Baptiste suggested performing four sets where you work for 20 seconds and rest for 10 seconds of rest. Repeat two to three times.

It's possible to improve the length of time you can stay active without quickly losing your breath. You can use other endurance exercises—also called aerobic exercises—to increase your breathing and heart rates, such as:

  • Ballroom dancing
  • Biking
  • Brisk walking
  • Hiking
  • Horseback riding
  • Nordic walking
  • Rowing
  • Running
  • Skiing
  • Swimming laps

Individuals with limited mobility due to medical conditions or injuries may also be able to engage in aerobic exercises like:

  • Aquatic therapy
  • Hand-crank bicycling
  • Seated volleyball
  • Water aerobics
  • Wheeling in a wheelchair
  • Wheelchair basketball, football, softball, and tennis

If you have limited mobility, talk with a physical therapist or certified personal trainer about exercises that may suit you before starting a workout regimen. They can also provide you with modifications so you can safely exercise.
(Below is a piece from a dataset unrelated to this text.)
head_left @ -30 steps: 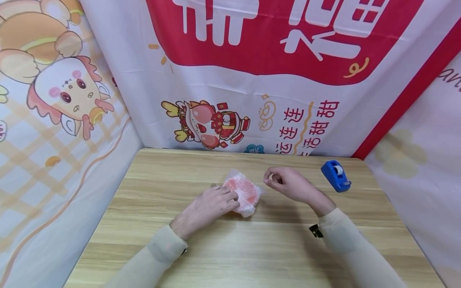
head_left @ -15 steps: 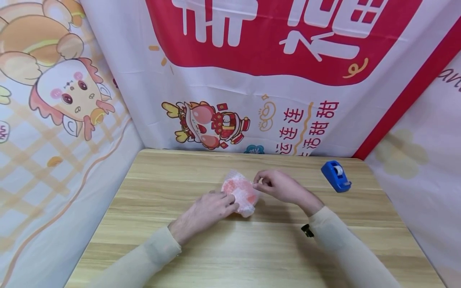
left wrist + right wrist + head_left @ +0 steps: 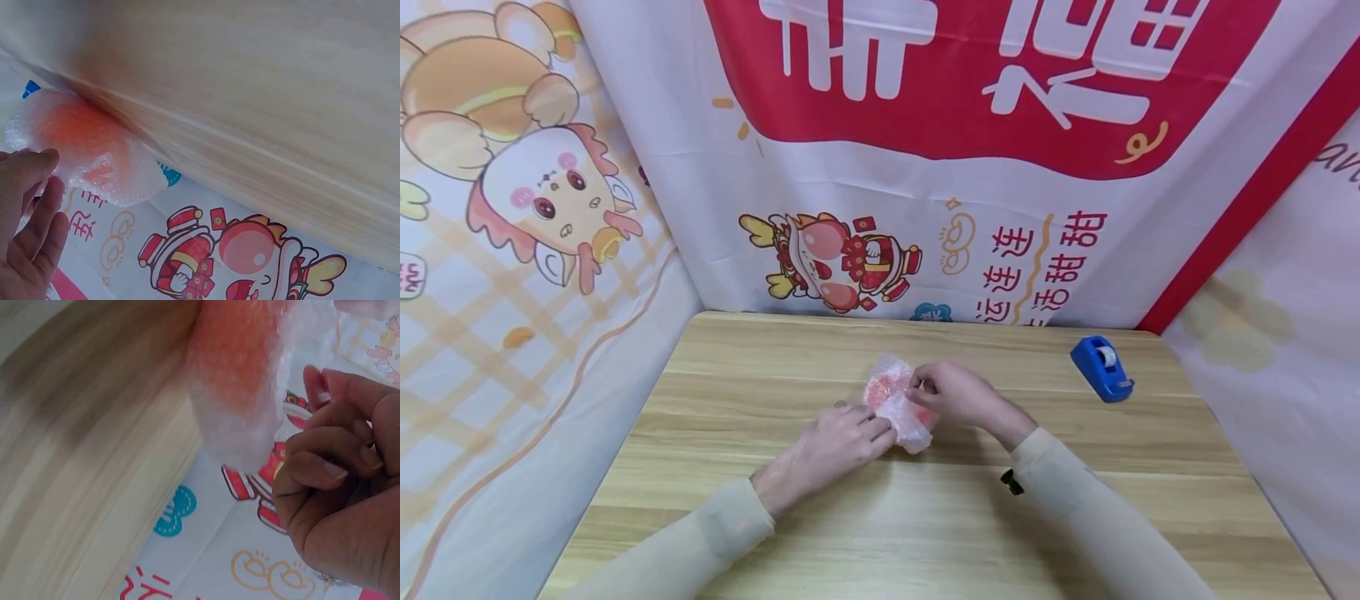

When To See a Healthcare Provider

Though feeling out of breath walking up stairs can be expected, there are times when you need to talk with a healthcare provider. Consult a provider for:

  • Breathing problems that happen suddenly, interfere with breathing or talking, or become worse
  • Chest discomfort, pain, or pressures
  • Shortness of breath that keeps you awake or happens after slight activity, during rest or sleep, or with simple talking
  • Stopped breathing
  • Throat tightness or a barking cough
  • Wheezing

Even if you consider yourself "in shape," it's normal to feel out of breath after climbing stairs. That's because you're transitioning from a resting state to a high-intensity exercise quickly, and your body needs more oxygen to deliver to your muscles (hence why you start breathing heavily).

Depending on how conditioned your body is for climbing stairs, you might tire quickly or take longer before you start huffing and puffing. Either way, three strategies can help get your body in stair-climbing shape: walking up steps more often, adding intervals to stair-climbing exercises, and strengthening your leg muscles.